Task: Copy each line containing the word "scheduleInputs" from the records that follow, please.

Study material:

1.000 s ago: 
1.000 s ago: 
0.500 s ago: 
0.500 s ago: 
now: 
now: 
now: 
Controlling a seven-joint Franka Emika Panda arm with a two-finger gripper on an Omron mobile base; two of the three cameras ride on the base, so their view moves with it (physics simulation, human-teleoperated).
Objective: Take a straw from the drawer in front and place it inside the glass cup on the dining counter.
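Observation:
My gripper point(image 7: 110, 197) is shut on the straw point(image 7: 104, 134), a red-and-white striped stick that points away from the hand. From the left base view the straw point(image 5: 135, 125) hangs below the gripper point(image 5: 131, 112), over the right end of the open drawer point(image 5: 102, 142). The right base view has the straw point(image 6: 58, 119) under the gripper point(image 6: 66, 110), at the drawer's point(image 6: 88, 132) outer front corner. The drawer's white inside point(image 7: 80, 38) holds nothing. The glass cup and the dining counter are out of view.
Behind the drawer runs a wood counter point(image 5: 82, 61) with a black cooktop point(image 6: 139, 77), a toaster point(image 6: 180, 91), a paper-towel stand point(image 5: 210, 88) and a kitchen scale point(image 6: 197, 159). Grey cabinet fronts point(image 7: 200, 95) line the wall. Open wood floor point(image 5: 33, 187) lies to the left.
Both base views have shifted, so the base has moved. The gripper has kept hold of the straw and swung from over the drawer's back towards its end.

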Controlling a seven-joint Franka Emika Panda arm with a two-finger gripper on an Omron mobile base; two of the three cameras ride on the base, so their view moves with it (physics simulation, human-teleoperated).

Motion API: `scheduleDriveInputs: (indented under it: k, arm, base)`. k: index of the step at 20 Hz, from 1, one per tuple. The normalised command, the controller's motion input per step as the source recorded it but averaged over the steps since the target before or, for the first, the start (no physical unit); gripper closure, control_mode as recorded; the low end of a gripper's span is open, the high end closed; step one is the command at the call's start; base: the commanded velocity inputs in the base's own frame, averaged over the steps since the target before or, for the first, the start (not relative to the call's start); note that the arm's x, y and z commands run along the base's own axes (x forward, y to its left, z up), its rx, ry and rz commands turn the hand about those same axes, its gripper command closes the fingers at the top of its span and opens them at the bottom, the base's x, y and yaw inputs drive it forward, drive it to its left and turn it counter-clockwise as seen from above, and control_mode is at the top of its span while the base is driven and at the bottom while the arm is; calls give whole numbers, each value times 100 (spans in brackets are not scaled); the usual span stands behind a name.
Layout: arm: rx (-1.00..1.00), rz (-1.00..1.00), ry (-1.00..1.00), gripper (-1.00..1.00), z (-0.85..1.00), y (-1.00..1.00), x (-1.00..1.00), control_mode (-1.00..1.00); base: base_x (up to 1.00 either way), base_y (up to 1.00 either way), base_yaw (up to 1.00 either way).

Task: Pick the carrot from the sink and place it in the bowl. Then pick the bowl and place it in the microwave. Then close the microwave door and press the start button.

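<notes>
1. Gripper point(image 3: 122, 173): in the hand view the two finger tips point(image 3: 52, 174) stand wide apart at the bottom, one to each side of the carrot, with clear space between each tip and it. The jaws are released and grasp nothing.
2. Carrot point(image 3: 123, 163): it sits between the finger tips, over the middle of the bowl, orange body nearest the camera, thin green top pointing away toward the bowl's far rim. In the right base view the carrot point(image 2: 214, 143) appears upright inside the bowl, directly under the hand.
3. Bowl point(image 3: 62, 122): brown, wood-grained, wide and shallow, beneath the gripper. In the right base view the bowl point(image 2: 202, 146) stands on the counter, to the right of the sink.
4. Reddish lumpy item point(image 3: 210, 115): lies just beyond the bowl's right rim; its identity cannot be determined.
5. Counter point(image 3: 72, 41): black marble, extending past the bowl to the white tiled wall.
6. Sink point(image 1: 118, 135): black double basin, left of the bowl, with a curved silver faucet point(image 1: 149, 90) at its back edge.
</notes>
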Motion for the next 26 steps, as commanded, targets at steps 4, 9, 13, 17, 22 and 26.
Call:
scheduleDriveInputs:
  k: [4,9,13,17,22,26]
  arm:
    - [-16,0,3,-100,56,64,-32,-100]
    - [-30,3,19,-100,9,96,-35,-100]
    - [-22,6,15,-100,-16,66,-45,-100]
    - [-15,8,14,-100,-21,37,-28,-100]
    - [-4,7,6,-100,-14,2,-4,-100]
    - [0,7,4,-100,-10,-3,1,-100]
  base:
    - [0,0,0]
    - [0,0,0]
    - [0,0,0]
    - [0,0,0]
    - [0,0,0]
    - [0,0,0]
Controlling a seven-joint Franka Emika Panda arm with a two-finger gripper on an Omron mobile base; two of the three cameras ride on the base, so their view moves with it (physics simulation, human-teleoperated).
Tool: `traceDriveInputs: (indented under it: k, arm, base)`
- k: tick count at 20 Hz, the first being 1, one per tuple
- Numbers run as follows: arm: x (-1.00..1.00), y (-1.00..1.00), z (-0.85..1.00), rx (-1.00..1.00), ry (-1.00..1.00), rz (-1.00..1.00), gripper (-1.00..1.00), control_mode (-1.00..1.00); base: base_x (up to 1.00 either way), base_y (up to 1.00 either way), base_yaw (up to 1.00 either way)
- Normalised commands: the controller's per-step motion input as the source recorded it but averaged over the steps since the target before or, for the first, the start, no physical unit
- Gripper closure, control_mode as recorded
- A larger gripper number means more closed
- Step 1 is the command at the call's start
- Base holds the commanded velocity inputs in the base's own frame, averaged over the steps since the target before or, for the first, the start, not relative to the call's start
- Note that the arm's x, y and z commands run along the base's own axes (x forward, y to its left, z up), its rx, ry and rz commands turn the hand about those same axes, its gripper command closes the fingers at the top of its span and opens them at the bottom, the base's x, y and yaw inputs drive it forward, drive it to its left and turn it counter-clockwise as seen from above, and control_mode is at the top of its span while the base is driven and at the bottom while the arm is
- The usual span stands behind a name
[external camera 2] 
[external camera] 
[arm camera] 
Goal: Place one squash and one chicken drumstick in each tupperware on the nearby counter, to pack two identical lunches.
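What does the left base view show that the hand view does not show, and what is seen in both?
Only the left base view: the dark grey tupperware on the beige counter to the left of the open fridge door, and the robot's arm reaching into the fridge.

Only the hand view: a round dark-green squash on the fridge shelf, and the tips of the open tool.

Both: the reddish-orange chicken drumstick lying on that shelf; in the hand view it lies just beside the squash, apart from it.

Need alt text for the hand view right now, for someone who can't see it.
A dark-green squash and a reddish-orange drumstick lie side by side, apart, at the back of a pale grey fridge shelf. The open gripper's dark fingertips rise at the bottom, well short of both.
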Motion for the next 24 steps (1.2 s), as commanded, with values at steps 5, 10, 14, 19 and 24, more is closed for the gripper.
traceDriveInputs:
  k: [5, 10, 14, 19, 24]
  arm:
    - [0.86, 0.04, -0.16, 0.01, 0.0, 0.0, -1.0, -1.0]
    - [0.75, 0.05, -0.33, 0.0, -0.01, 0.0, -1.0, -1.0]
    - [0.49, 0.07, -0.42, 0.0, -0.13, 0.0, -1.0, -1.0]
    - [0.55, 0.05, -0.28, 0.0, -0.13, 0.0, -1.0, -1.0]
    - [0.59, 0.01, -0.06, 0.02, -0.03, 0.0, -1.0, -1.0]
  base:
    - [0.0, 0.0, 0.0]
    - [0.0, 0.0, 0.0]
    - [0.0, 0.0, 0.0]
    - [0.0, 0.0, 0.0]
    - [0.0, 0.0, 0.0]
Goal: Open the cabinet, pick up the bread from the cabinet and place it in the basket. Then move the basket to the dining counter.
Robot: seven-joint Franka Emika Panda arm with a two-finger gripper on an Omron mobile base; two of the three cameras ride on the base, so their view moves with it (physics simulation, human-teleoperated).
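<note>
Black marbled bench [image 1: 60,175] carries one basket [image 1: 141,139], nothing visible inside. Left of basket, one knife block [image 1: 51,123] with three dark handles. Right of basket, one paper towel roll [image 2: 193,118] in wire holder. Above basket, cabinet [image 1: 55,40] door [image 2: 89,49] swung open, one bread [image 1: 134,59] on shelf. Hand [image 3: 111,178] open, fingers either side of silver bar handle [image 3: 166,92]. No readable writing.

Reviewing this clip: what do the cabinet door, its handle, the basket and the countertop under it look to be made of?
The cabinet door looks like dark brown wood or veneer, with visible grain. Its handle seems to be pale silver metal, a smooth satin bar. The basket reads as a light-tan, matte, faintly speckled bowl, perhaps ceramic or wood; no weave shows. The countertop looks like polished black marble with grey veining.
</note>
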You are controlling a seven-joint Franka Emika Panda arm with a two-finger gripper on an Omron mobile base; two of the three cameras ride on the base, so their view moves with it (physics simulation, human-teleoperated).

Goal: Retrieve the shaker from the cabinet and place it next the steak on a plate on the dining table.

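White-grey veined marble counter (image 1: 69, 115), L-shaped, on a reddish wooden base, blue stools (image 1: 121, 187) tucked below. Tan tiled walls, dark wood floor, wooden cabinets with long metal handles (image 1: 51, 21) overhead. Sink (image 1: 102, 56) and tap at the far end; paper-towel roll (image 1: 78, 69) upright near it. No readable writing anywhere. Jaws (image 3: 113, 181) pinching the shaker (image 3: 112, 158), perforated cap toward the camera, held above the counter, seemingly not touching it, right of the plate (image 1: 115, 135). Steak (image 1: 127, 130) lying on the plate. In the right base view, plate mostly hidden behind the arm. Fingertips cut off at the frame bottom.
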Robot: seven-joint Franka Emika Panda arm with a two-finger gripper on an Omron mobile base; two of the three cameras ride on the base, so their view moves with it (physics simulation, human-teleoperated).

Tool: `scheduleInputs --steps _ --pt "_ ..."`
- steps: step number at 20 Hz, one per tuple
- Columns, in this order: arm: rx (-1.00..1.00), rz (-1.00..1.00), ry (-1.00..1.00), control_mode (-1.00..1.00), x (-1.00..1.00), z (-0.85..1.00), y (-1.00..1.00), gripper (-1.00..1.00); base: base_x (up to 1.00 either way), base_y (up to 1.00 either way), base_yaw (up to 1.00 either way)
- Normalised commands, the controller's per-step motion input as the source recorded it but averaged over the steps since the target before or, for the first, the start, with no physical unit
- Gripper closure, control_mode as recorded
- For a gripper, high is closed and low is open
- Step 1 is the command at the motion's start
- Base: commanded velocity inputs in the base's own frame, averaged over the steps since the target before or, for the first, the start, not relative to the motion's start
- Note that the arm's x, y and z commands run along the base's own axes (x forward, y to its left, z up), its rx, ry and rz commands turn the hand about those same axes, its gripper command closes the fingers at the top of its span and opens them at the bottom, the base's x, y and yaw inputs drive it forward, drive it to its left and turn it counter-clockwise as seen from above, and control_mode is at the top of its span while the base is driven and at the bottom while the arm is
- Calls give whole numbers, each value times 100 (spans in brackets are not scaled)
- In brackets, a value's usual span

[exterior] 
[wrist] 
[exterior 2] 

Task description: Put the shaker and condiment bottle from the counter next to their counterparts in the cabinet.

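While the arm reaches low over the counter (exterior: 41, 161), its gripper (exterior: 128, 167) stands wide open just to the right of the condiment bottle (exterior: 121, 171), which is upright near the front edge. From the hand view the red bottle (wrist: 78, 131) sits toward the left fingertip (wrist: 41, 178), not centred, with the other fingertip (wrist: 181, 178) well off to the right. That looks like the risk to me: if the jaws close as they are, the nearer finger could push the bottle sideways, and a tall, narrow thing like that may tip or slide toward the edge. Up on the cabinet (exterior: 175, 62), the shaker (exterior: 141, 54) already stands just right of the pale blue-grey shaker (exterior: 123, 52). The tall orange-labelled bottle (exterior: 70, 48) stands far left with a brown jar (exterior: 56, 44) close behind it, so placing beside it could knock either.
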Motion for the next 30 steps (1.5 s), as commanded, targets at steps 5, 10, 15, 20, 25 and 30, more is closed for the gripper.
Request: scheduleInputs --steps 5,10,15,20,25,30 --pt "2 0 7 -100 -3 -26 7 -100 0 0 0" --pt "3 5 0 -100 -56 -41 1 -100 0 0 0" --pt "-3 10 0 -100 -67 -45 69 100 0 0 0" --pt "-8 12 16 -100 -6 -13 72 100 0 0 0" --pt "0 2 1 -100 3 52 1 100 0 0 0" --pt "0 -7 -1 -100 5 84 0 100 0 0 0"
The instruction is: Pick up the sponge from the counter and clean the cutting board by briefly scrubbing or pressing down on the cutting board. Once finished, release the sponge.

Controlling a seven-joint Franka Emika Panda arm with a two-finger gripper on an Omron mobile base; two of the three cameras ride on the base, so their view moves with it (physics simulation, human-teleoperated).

Solution:
Tool: `scheduleInputs --steps _ --pt "_ ..."`
Request: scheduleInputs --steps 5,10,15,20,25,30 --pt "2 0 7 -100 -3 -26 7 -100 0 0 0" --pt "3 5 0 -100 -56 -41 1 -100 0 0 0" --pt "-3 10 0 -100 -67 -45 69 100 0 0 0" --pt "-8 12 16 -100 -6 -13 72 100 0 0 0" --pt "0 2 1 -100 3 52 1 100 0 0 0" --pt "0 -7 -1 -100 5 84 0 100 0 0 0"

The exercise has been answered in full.